…
Моему сыну Юре
Моей дочке Вере
Моей внучке Юле
ПОСВЯЩАЮ
ПРЕДИСЛОВИЕ
Писать я начал как-то инстинктивно, безо всякой цели, из внутреннего побуждения. Но это не творческая потребность, «не потный вал вдохновения», а чистая, как мне кажется, физиология. На работе меня рвут крючьями служебные страсти. Я главный врач и оперирующий хирург. Сочетание административных и хирургических переживаний вызывает у меня сильные стрессы. Повышается кровяное давление, стучит сердце, иной раз болит голова, дрожат руки. Невидимые миру обиды и слезы бьются изнутри, как бы просятся наружу. И тогда я начинаю выплескивать все это на бумагу. Сразу же становится легче. Понижается давление, успокаивается пульс. И на работе, когда совсем уже скверно, у меня возникает психологическая защита: «Интересный сюжет!». Известно, что Л. Толстому стало плохо, когда он писал сцену самоубийства Карениной. Флобера отправили в больницу с резкими болями в желудке, когда мадам Бовари под его пером начала умирать от принятого внутрь мышьяка. Гений-профессионал силой могучего воображения заставил свой желудок переварить мышьяк, которого нет. У маленького рядового человека другая задача: весь яд, проглоченный за день, выплюнуть вечером, чтобы уснуть спокойно и утром в хорошей форме снова пойти на работу. Так появились эти записки. Они стали книгой, которую я писал в стол, без какой-либо мысли о публикации и потому без оглядки на внутреннего цензора. И хотя заглавие определяет круг затронутых проблем, однако диспансер не остров, а часть всеобщей суши, на которой мы живем. И в этом смысле книга выходит за рамки чисто профессиональных коллизий и рассуждений.

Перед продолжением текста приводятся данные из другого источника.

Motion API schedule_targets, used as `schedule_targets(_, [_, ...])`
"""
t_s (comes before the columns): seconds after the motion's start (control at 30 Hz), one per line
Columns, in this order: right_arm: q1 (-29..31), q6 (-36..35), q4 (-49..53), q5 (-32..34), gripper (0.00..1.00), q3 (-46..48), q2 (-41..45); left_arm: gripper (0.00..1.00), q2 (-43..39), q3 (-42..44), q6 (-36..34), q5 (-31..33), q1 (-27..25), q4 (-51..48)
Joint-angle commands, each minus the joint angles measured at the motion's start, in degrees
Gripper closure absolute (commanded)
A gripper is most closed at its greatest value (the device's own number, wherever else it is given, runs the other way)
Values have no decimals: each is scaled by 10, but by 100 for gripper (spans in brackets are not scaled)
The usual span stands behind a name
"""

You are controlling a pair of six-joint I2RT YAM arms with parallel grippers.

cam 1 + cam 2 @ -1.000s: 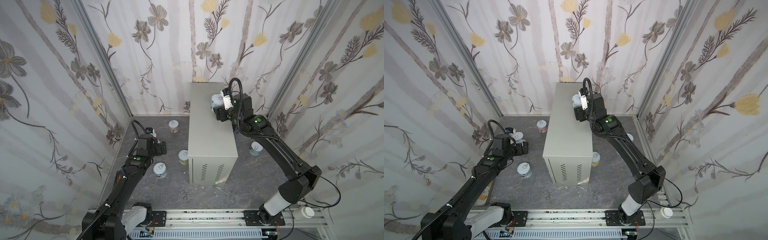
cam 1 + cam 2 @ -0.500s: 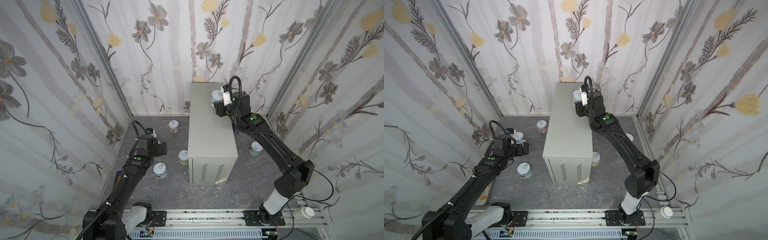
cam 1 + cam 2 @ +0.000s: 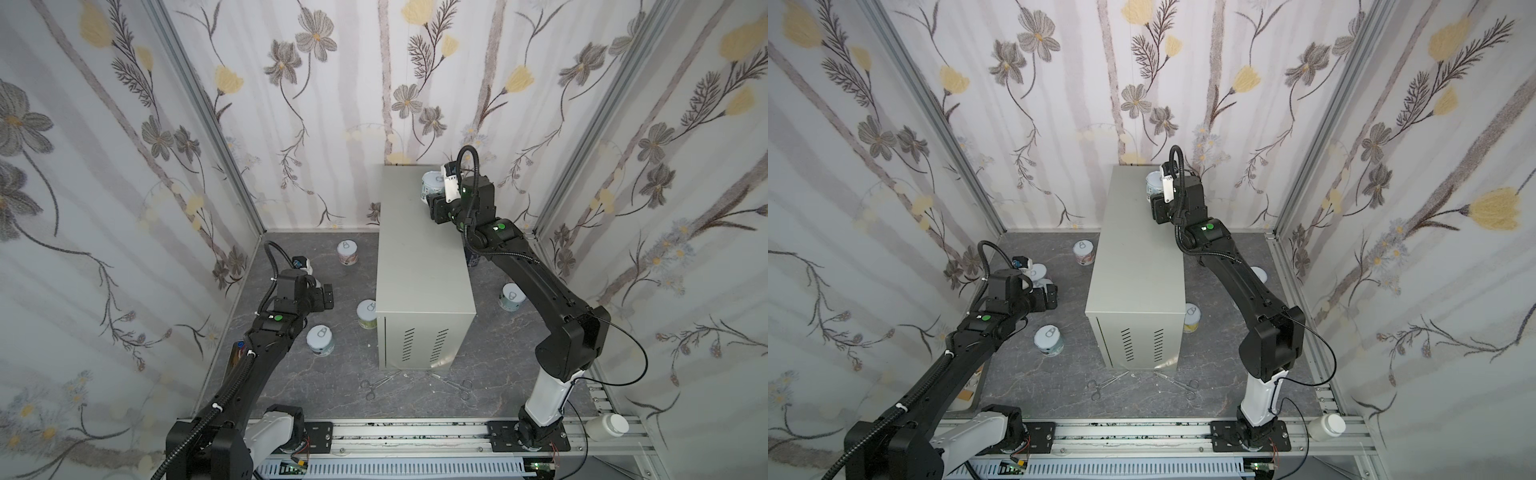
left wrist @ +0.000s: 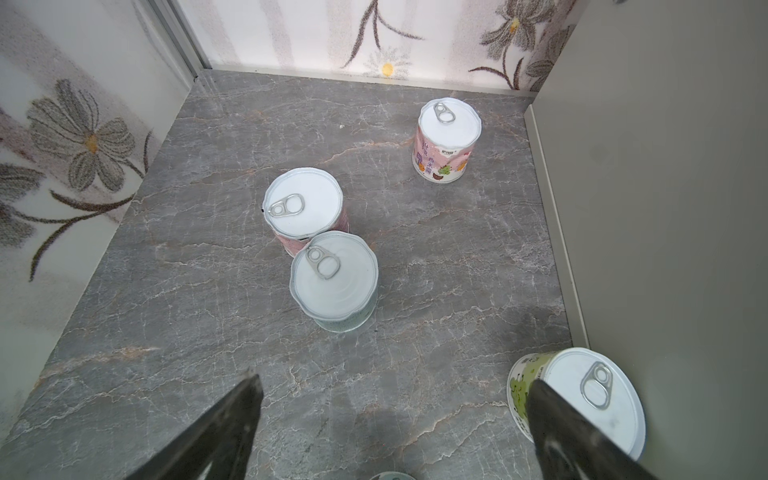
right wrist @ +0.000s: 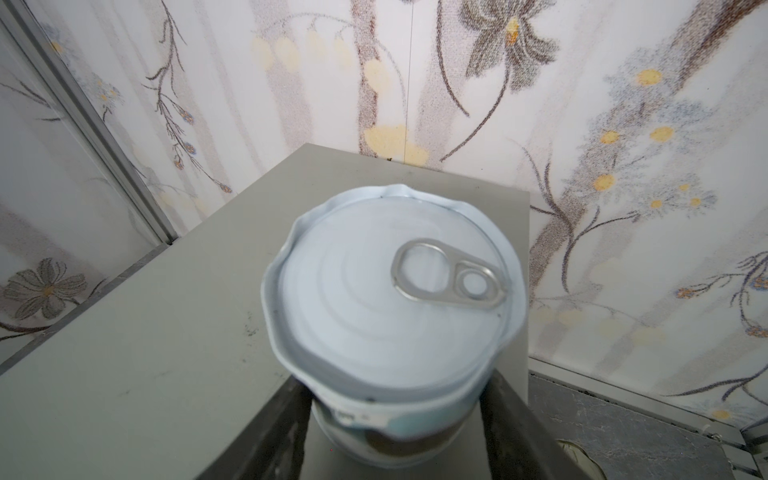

И все же для того, чтобы раскрыть что-то общее, нужна точка отсчета, первичная боль, от которой бы оттолкнуться. Тридцать восемь лет работы онкологом-хирургом и главным врачом — достаточный срок, чтобы набрать столько внутренней боли, что ее с избытком хватило на эти страницы. Сегодня, когда многое тайное становится явным, когда подымаются завесы и занавески, подлинное лицо медицины, ее трагедия и несчастья уже видны всем, обсуждаются подробно, откровенно. И, конечно, все хотят найти причины случившегося. Высокая детская смертность, низкая продолжительность жизни, несостоятельность стационарной койки, поликлинические ущербы… Откуда же? Почему?
Эта рукопись, безусловно, не претендует на универсальные ответы. Скорее здесь идет речь об интонации, о тональности разговора на медицинские темы. Но для того, чтобы услышали твой голос, нужно самому прожить и пережить все то, о чем говорится здесь.
По форме изложения книга не имеет отдельных глав, подглав, разделов. Повествование идет сплошным единым потоком, потому что так было в жизни. Это только казалось: что-то начнется, что-то закончится и определится. Но ничего не заканчивалось и не определялось, а напряжение все усиливалось. В непрерывном движении, в калейдоскопе мелькали ужесточение и ожесточение циркуляров, комиссий, проверок, отчетов, явных разносов и тайных угроз. И все это на фоне сложных операций, тонких диагнозов и веселых улыбок через силу, когда говоришь с больным и смотришь ему в глаза, и внушаешь уверенность, которой у самого нет.